Ewoldt has invested in technologies that dampen the smell, things like windbreaks and injecting manure into the soil. Sometimes, he said, he’ll pump manure directly from pits under the hogs into the soil, “so it never even hits the air.”
(Injecting manure into the soil is standard in Iowa, where manure disposal laws largely prohibit waste lagoons in which poop sits, liquefies and then either evaporates or is sprayed onto fields. These lagoons and spraying practices are still prevalent in North Carolina, though, and played a significant role in the Murphy-Brown case.)
“You know we just try to do things like that to keep our neighbors happy,” Ewoldt said.
So far, it’s worked.
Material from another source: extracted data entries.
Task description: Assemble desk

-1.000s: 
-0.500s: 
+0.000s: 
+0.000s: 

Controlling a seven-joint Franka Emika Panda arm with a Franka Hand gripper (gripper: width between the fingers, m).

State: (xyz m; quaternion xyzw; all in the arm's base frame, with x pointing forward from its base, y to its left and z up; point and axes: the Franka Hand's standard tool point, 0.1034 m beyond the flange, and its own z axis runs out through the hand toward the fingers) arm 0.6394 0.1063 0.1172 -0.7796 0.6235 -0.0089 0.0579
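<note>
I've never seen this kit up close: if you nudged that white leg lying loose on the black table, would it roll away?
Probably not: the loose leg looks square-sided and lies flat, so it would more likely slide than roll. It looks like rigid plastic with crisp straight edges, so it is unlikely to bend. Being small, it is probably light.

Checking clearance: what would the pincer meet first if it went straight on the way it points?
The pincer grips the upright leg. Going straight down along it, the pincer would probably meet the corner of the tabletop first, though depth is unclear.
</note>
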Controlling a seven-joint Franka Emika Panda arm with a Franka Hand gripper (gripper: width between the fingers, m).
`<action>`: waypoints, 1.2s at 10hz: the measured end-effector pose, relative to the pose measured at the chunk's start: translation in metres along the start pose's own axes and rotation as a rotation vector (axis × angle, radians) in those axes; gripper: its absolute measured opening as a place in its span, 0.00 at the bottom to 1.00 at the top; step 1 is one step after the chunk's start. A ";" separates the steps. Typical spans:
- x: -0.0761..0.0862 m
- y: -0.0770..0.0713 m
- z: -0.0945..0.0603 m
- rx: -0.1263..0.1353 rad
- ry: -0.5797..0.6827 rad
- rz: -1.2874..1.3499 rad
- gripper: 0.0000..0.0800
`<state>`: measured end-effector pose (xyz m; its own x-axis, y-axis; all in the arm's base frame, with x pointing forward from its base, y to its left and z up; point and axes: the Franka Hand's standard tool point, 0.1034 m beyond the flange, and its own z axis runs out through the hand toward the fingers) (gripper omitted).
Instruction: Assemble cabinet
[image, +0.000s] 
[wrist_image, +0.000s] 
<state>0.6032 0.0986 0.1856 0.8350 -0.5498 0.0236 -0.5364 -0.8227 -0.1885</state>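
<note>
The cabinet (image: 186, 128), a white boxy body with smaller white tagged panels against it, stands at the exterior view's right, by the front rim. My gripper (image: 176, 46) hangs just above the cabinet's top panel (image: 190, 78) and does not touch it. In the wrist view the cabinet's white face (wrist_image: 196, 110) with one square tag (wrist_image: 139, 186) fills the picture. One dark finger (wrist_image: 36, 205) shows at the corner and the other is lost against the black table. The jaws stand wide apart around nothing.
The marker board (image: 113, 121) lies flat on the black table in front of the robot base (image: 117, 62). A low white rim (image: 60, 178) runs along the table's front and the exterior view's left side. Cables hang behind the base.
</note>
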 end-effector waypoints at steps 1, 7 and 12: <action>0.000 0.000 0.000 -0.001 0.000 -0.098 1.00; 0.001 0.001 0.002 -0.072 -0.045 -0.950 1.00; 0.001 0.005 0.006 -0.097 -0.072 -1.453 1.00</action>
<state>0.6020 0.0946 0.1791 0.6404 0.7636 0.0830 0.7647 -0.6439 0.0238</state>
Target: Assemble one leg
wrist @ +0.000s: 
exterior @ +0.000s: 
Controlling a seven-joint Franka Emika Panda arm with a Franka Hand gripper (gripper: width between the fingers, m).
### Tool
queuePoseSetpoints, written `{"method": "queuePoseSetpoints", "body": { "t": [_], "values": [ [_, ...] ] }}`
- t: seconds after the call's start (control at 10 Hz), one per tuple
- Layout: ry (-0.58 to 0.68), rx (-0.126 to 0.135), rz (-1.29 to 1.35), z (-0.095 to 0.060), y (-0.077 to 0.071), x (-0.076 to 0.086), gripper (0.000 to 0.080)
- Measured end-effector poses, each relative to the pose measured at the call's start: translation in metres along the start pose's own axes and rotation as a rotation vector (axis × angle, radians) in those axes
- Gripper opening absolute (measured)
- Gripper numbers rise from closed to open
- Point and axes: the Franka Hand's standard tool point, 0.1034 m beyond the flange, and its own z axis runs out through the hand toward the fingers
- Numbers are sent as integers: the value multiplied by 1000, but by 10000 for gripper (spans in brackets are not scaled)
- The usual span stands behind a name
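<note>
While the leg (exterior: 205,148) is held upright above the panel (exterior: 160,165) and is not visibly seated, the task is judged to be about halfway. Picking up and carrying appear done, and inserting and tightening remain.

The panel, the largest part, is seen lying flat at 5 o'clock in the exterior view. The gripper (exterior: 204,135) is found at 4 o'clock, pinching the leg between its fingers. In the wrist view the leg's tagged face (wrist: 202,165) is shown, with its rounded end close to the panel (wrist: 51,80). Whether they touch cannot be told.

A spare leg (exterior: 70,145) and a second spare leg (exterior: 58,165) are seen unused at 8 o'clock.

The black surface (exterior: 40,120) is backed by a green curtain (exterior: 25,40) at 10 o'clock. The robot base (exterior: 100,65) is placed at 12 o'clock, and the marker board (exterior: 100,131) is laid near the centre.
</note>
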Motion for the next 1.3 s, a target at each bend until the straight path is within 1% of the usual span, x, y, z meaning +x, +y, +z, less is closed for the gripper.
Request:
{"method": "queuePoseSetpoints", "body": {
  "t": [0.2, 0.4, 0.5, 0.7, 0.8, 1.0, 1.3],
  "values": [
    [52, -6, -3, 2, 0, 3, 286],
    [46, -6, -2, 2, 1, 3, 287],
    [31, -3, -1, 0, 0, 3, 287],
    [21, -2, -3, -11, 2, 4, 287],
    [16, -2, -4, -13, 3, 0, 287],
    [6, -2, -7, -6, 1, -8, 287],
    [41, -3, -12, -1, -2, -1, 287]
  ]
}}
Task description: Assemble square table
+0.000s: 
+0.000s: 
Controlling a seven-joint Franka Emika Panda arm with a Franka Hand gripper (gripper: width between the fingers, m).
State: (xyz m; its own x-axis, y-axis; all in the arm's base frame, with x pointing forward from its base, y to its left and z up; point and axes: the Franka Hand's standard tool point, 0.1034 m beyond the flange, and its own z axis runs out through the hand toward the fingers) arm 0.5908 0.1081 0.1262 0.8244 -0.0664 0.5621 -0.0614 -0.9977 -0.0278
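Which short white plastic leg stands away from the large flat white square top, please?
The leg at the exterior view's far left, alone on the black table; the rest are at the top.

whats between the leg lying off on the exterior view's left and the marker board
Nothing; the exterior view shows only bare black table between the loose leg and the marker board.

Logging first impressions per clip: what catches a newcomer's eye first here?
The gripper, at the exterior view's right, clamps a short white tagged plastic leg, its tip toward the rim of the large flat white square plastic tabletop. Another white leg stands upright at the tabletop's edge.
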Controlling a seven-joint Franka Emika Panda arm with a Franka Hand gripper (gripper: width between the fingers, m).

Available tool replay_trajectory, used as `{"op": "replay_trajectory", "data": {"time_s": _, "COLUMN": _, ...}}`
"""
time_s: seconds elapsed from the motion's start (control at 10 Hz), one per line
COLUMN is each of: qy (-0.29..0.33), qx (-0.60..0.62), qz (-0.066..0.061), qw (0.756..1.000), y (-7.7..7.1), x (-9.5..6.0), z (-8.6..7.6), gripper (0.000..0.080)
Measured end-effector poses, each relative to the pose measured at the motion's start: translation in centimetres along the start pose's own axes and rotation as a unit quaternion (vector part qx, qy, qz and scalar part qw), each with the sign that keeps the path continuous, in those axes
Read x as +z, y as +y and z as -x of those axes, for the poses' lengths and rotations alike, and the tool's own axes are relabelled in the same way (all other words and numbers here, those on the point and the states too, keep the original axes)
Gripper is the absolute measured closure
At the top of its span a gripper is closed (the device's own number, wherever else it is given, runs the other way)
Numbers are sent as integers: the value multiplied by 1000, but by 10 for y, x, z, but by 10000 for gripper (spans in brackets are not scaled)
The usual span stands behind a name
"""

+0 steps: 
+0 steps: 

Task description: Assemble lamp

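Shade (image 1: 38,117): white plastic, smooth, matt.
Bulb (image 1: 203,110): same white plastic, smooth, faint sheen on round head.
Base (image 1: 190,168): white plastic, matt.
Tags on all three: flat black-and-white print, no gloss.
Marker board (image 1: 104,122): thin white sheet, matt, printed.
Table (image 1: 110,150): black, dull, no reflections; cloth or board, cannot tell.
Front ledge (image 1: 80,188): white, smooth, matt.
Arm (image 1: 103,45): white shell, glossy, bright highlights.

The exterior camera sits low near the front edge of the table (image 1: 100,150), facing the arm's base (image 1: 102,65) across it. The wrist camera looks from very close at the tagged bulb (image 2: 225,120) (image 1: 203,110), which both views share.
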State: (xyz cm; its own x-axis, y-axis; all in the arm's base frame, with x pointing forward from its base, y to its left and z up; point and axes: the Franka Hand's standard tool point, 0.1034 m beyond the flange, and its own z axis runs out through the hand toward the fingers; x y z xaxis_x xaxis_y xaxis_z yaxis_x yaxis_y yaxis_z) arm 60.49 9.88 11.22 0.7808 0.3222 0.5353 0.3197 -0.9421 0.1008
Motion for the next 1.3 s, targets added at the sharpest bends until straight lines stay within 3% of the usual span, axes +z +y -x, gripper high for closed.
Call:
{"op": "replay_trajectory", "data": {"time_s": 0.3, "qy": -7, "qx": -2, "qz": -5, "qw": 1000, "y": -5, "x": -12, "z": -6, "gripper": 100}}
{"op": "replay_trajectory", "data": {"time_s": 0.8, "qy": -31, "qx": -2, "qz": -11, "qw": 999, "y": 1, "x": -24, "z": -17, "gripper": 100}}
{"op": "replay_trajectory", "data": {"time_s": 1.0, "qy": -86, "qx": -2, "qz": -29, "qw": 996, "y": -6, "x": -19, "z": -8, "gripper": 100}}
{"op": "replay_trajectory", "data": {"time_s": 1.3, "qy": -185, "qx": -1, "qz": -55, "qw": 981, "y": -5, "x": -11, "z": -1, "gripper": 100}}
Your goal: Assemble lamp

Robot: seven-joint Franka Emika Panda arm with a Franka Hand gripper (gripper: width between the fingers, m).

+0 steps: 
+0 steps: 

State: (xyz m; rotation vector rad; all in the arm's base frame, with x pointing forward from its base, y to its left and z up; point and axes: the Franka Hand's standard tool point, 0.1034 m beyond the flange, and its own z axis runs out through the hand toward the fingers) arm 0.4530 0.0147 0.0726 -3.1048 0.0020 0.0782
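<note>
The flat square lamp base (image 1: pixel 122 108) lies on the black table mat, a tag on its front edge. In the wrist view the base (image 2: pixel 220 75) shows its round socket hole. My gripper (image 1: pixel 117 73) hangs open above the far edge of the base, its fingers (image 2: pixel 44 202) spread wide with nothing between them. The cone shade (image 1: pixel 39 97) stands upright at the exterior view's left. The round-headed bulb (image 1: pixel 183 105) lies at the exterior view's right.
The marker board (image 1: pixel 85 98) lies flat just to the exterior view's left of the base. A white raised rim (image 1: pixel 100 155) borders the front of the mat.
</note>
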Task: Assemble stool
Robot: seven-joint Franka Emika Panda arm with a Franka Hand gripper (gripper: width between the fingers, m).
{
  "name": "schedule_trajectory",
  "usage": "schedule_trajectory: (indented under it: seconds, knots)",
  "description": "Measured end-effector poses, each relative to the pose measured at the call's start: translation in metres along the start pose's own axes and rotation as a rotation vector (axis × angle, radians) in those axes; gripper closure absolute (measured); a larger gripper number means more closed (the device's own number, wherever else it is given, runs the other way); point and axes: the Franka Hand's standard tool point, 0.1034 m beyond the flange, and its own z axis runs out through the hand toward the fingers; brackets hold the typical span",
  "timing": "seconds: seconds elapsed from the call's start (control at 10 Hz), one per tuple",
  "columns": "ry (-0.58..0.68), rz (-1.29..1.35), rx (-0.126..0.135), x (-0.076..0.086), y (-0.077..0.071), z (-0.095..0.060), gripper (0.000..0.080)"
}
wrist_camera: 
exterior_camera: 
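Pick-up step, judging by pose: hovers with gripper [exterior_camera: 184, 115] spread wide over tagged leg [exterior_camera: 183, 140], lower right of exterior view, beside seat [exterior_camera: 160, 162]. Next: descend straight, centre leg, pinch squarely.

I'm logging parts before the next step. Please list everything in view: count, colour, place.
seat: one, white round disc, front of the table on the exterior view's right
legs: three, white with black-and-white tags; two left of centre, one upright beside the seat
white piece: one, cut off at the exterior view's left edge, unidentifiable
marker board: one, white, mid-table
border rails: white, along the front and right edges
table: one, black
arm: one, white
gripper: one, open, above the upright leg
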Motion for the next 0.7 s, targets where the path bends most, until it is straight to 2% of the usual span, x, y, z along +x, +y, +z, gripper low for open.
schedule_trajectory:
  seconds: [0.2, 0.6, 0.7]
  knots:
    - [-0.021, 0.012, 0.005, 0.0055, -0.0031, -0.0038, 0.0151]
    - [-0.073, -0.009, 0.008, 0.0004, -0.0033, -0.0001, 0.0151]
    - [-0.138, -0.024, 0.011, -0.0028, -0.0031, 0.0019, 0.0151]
He said while he faced some pushback when he was building the hog farms, he hasn’t gotten any complaints since, nor has he been sued. (Harvest Public Media could not independently confirm this.)
But nuisance lawsuits of any kind are concerning, he said, even if they’re aimed at companies instead of farmers. He also believes farmers should shoulder the blame.
Moving forward
There’s another reason why neighbors may start taking on companies instead of farmers. “Right to farm” laws, which have passed in all 50 states in the last few decades, don’t allow neighbors to file nuisance suits against farmers if the farmer and the farming operation was there first — unless the farm is breaking laws or environmental regulations. In the North Carolina case, the neighbors were there first.
While Iowa’s right to farm law is being challenged as unconstitutional due to property rights, Branan said there’s also a possible legal loophole, because the right to farm laws may not apply if someone sues a company instead of the farmer.
That’s why, according to West Virginia University law professor Jesse Richardson, state legislatures may try to change those laws in order to protect big companies and the millions of dollars of state revenue that livestock brings.
“I would just say that I’m seeing a lot of challenges to large livestock facilities already, and I think that if the legislatures start putting in protections for these, I think [legal challenges are] just going to increase more,” Richardson said
Smithfield is worth billions of dollars, so a few million-dollar lawsuits likely won’t force them to change any practices. (It did not respond to requests for comment.) The same could be said of other major and medium-sized meat companies.
But there could be a tipping point if enough neighbors-vs.-company lawsuits are filed, Duke law professor Michelle Nowlin said.
“And so, what I would hope that this would mean, is if the company takes this message seriously and wants to improve conditions for the community, is that they would provide more resources and more technical assistance to the growers to do a better job with the management of the waste and adopt more modern waste management practices.”
When asked if this could end up putting more costly burdens on the contract farmers, Nowlin said: “I don’t know if there’s more juice for them to squeeze for these individual growers.”
And while Ewoldt spoke well of his contractor, he did say that if farmers aren’t being paid as much by other meat companies, it’d be difficult for those growers them to modernize old facilities.
“You know, they cost a lot of money to upgrade,” he said.